3379. Effectiveness of joint consultation sessions of general practitioners and orthopaedic surgeons for locomotor-system disorders.

作者: W P Vierhout.;J A Knottnerus.;A van OOij.;H F Crebolder.;P Pop.;A M Wesselingh-Megens.;G H Beusmans.
来源: Lancet. 1995年346卷8981期990-4页
Joint consultation sessions between general practitioners (GPs) and specialists to examine patients for whom decisions about referral are difficult are thought to be helpful, but their effects have not been evaluated. In a randomised, controlled trial we studied the effects of joint sessions of GPs and orthopaedic surgeons on referral and intervention rates. During 1.5 years, 12 GPs (in groups of three) held monthly joint consultation sessions with four participating orthopaedic surgeons: patients were seen by one orthopaedic surgeon in the presence of three GPs. Patients were included in the trial if the GP was uncertain about the diagnostic or therapeutic management and if referral was considered; and excluded if referral was urgently necessary or if there was some other clear indication for referral. By a randomised consent design, patients were assigned to joint consultation sessions (n = 144) or a usual-care control group (n = 128). A year later the patients were examined by an independent orthopaedic surgeon. There were significantly fewer referrals (51/144 [35%] vs 87/128 [68%], p < 0.01) and diagnostic actions in the intervention group than in the control group, without negative effects on health or functional status. More patients in the intervention group were symptom-free at 1 year (35% vs 24%, p < 0.05).

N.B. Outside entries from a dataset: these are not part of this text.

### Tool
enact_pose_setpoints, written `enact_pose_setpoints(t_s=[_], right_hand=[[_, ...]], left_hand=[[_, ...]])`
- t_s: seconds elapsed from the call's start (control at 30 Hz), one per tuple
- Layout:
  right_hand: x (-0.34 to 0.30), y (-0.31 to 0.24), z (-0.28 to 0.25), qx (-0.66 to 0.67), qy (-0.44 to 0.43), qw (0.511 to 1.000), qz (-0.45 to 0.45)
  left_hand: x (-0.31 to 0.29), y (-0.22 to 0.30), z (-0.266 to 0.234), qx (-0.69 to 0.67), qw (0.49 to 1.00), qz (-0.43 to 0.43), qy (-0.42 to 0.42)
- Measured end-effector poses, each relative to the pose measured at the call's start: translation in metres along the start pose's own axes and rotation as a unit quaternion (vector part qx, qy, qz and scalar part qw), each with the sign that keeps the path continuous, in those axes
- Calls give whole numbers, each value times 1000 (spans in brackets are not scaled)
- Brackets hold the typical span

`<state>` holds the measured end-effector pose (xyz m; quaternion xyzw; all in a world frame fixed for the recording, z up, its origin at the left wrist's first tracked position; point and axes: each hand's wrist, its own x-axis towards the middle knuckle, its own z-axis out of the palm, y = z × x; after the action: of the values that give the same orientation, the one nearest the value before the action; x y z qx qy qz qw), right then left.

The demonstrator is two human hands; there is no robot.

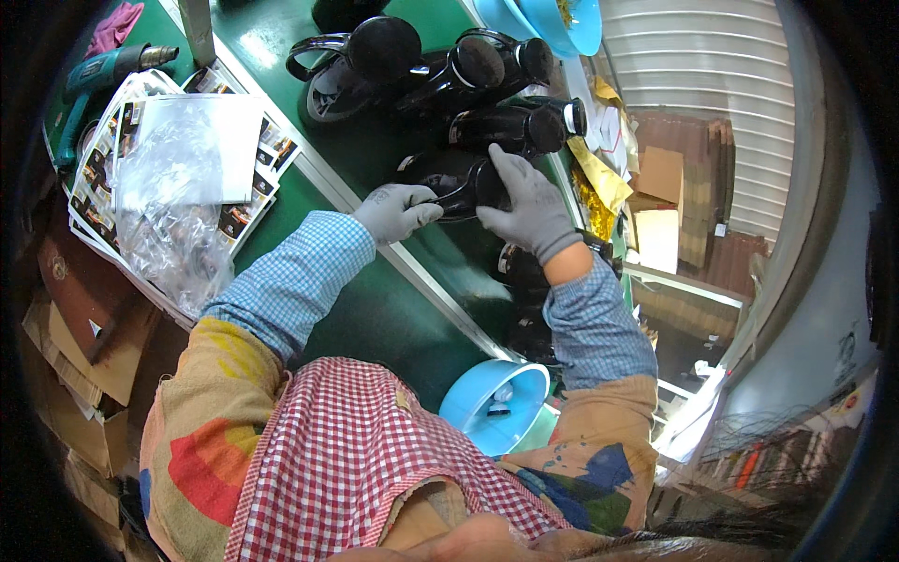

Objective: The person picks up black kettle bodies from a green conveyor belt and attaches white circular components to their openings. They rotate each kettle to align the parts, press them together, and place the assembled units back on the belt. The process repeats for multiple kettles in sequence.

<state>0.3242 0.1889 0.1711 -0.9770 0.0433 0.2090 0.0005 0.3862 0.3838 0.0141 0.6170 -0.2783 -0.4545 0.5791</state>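
Observation:
A glossy black jug with a handle [438, 174] lies on its side on the green worktop, held between my two gloved hands. My left hand [397, 214] is closed, with thumb and fingers at the handle side of the jug. Around the jug's round right end my right hand [530, 208] is wrapped, thumb below and fingers above. Both gloves are grey. Just beyond stand or lie several similar black jugs [384, 49], some with handles showing. More dark vessels [524, 266] are partly hidden behind my right forearm.
A metal strip [433, 298] runs across the green bench. At left lie printed sheets [245, 220] under clear plastic bags [176, 225], beside a teal heat gun [105, 73]. Blue basins stand near me [459, 398] and at the far edge [582, 36]. Gold wrapping [601, 178] lies at right.

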Motion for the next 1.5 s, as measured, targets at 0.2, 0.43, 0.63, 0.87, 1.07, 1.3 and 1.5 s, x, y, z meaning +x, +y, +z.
enact_pose_setpoints(t_s=[0.2,0.43,0.63,0.87,1.07,1.3,1.5], right_hand=[[11,-14,-13,-107,-47,992,46],[2,-17,14,-32,-44,983,176],[-4,-26,9,72,-13,951,299],[-149,54,11,243,333,911,-18],[-304,82,104,577,377,669,278],[-368,66,169,594,422,607,318],[-369,93,179,588,438,604,313]], left_hand=[[6,-15,0,7,1000,5,-7],[-9,-5,13,56,997,35,39],[-14,-4,62,30,985,78,150],[-33,-16,87,-155,987,-46,23],[-23,-4,198,-48,962,-72,-259],[32,-2,299,133,924,23,-358],[82,15,307,152,922,0,-355]])
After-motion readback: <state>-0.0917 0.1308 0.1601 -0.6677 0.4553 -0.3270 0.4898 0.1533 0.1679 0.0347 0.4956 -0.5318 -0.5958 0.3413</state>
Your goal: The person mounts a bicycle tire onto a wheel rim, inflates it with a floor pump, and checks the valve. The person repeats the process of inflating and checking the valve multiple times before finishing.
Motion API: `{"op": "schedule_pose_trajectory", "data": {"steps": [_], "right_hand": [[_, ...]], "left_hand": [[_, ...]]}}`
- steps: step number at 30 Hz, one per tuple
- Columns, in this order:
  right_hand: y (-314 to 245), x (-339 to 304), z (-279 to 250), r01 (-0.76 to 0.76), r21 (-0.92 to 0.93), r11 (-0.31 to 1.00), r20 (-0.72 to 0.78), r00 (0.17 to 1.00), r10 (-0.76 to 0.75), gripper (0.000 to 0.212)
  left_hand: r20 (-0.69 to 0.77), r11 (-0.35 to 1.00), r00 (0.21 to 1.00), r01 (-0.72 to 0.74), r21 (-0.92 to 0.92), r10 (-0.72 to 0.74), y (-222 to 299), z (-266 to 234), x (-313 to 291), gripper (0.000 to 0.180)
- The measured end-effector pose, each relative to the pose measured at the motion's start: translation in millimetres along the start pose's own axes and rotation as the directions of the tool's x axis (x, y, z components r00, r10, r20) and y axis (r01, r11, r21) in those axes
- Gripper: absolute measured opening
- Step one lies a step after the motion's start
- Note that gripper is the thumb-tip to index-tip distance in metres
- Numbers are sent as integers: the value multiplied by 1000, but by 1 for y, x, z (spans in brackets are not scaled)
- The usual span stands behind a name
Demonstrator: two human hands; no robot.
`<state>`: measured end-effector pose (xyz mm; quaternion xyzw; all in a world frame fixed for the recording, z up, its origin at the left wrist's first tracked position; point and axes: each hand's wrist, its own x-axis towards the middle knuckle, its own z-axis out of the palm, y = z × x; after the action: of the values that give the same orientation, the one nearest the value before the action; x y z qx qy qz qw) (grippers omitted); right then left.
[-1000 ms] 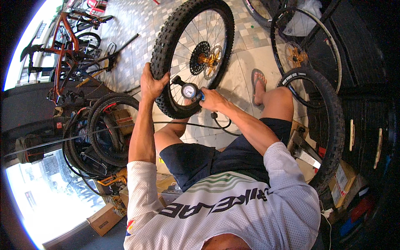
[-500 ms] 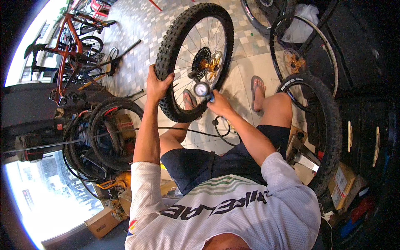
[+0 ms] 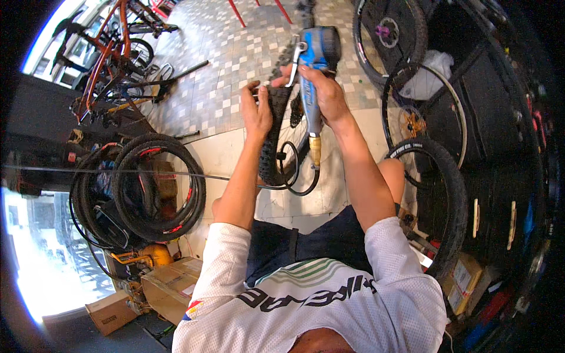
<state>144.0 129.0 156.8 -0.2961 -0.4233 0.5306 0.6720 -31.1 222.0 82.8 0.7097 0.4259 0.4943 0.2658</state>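
Note:
I sit over a knobby bicycle wheel (image 3: 272, 154), seen nearly edge-on and held upright between my arms. My left hand (image 3: 256, 113) grips the top of its tyre. My right hand (image 3: 323, 89) is closed around a blue air inflator gun (image 3: 311, 59) with a silver lever, raised above the wheel. From the gun's brass fitting a black hose (image 3: 294, 176) loops down beside the wheel. The inflator's gauge face is turned away from view.
Stacked tyres (image 3: 154, 188) lean at my left, with cardboard boxes (image 3: 170, 285) below them. An orange bicycle (image 3: 112, 53) stands at the back left on the tiled floor. More wheels (image 3: 424, 112) and a tyre (image 3: 441, 200) crowd my right, beside dark shelving.
The wheel has turned from face-on to nearly edge-on. My right hand has lifted the inflator from the rim up above the tyre. My left hand moved to the tyre's top.

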Motion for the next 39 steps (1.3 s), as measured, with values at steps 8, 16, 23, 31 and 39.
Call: {"op": "schedule_pose_trajectory", "data": {"steps": [8, 16, 23, 31, 39], "right_hand": [[82, 68, 23, 124, -808, 575, -60, 955, -290, 38], [62, 55, 21, 340, -884, -321, 393, 912, -116, 53], [41, 122, -60, 303, -873, -383, 381, 913, -146, 34], [-1, 206, -216, -124, -972, -198, -96, 985, -144, 64], [-2, 218, -242, -14, -997, 75, -13, 1000, 12, 34]], "left_hand": [[213, 876, 977, 94, -472, 10, -12, -12, -35, 36], [261, 710, 774, 633, -309, -576, 19, -93, -16, 49], [-469, 963, 876, 211, 169, -109, -91, -289, 46, 42], [-366, 859, 929, 235, 455, -60, -153, -418, 3, 28], [-260, 608, 839, 530, 591, -478, -383, -302, -173, 45]]}}
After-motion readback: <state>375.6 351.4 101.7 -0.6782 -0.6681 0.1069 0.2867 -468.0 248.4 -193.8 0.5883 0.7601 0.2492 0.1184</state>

Joint consultation sessions of GPs and orthopaedic surgeons within the framework of general practice resulted in more efficient care, with better targeted examination, treatment, and referrals.

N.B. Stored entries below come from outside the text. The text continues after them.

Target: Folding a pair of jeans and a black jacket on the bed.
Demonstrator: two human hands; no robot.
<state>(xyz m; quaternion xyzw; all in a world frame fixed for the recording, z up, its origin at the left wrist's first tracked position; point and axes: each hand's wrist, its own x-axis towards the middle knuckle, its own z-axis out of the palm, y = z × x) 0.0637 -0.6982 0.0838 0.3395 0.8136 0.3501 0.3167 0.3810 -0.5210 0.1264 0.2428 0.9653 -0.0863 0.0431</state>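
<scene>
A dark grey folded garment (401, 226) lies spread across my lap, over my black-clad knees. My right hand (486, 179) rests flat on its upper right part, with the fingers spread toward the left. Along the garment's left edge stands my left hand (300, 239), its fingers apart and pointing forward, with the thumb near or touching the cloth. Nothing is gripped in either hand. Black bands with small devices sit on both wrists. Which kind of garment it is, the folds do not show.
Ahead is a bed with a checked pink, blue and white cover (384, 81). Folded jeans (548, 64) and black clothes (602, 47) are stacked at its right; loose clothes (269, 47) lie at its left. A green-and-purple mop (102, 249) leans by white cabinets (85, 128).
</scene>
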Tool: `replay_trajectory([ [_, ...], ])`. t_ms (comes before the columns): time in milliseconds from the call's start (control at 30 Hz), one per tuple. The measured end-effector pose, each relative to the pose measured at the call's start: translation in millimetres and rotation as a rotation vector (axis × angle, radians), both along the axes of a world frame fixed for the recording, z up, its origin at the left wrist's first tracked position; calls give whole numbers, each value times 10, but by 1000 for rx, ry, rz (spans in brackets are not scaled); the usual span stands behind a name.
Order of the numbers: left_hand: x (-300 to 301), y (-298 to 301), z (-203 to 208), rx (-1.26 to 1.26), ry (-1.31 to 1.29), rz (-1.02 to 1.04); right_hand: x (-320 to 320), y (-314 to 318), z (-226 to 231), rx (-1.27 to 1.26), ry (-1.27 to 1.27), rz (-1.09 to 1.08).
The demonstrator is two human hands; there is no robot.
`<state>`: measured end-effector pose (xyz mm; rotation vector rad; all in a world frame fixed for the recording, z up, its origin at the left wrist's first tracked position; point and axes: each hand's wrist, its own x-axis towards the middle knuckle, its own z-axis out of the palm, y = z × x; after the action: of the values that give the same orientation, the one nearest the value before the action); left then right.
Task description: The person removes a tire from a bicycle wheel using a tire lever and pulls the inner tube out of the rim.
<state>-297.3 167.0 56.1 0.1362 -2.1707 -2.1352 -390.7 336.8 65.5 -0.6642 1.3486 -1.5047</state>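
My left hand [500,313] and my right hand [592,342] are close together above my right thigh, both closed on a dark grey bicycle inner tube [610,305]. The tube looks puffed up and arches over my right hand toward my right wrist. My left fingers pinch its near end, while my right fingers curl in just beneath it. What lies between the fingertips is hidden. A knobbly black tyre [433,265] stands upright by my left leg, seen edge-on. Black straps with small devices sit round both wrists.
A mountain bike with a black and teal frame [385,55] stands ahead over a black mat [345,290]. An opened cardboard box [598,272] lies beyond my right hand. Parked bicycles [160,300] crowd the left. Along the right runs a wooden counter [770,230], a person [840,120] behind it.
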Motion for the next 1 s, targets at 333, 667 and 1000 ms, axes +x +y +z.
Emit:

3380. The effectiveness of combined oral lysine acetylsalicylate and metoclopramide compared with oral sumatriptan for migraine.

作者: P Tfelt-Hansen.;P Henry.;L J Mulder.;R G Scheldewaert.;J Schoenen.;G Chazot.
来源: Lancet. 1995年346卷8980期923-6页
Aspirin is commonly used to treat migraine attacks, although sumatriptan, a much more expensive treatment, is also effective. We compared a combination of lysine acetylsalicylate (equivalent to 900 mg aspirin) and 10 mg metoclopramide (LAS+MTC) with oral sumatriptan (100 mg) and placebo in 421 patients with migraine. LAS+MTC was as effective as sumatriptan with a decrease of headache from severe or moderate to mild or none of 57% and 53%, respectively, for the first migraine attack treated. Both treatments were better than placebo (success rate 24%, p < 0.0001). LAS+MTC was significantly more effective in the treatment of nausea than sumatriptan (p < 0.0001) and was better tolerated (adverse events in 18% and 28%, respectively, p < 0.05). LAS+MTC is as effective as sumatriptan in the treatment of migraine attacks. It is also much cheaper.